Yes you can let a juvenile apple tree mature a couple of fruits, if it pleases you. How will you feel if animals or guests pinch the fruit?
I have a handful of mature fruit trees (apple, pear, apricot) that had been neglected for years and were producing scant nasty tasting fruits. After a few years of cleaning up all debris, pruning, and just a single application of a minimal quantity of fertilizer, this year all trees except one produced excellent fruit. The one I think is a feral recruit from seed. It flowers well in a shady location (!), so for now I am leaving it for its ornamental value and as a pollinator for the others.

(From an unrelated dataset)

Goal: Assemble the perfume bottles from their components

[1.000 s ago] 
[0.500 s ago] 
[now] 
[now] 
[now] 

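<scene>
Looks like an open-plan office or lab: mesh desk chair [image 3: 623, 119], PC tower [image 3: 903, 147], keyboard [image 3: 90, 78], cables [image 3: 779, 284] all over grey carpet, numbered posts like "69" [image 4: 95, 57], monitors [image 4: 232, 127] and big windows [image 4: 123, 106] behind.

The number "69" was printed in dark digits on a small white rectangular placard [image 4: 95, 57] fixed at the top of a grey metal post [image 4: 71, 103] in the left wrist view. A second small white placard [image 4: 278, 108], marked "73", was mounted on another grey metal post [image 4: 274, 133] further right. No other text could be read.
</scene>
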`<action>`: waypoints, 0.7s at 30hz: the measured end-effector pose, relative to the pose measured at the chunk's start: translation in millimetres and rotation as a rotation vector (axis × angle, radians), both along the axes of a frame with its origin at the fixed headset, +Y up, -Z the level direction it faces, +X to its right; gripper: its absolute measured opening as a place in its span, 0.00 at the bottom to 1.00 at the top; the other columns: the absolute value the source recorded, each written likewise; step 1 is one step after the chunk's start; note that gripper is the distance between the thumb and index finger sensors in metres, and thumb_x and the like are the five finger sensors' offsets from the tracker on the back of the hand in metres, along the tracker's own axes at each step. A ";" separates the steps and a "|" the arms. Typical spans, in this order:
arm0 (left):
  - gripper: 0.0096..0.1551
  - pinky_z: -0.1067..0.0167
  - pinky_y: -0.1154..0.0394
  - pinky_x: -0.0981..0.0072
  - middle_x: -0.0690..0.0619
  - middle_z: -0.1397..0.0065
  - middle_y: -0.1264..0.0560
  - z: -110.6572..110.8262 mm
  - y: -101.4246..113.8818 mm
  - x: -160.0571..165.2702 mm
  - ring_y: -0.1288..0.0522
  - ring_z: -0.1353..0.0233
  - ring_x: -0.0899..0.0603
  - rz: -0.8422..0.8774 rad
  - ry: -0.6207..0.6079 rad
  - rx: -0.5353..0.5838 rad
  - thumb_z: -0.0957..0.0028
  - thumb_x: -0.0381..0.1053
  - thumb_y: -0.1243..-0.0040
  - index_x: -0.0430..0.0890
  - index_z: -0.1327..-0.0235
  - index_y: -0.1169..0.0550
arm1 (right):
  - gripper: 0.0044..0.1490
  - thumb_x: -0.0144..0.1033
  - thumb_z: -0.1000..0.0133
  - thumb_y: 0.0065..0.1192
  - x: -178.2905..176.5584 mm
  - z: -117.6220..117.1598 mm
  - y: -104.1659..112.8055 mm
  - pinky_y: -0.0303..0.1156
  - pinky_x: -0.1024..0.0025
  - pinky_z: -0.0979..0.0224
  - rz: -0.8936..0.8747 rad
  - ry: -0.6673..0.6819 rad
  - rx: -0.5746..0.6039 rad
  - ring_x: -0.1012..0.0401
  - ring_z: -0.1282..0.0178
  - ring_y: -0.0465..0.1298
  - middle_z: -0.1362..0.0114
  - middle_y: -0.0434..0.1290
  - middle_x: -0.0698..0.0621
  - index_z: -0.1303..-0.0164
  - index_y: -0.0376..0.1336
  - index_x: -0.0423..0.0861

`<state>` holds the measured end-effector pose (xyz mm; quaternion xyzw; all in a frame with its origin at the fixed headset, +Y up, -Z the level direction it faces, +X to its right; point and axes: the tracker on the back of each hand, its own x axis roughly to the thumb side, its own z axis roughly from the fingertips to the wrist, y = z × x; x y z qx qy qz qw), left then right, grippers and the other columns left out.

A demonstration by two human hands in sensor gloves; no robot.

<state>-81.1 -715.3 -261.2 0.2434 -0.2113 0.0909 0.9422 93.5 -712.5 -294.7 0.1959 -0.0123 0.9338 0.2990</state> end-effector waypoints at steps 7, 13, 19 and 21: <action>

The prunings I saved for use in a smoker and now we are enjoying fruit wood smoked meats. Yum!
This year I planted some cherry trees. They will need pruning for shape over the next few years. If I stay on top of it, their pruning will consist of little more than pinching buds. It is exquisite work, kind of like bonsai. Many minutes of contemplation, then cut in an instant. I am considering using wire wraps, a bonsai shaping technique, on the apples to turn some suckers into replacement limbs that grow just where I want them.
I have a long fence now decorated with virginia creeper. I want to put grape vines there. Probably animals will get most of the fruit, but the fence is on a property line and the neighbors have a dog. The dog might help guard the fruit.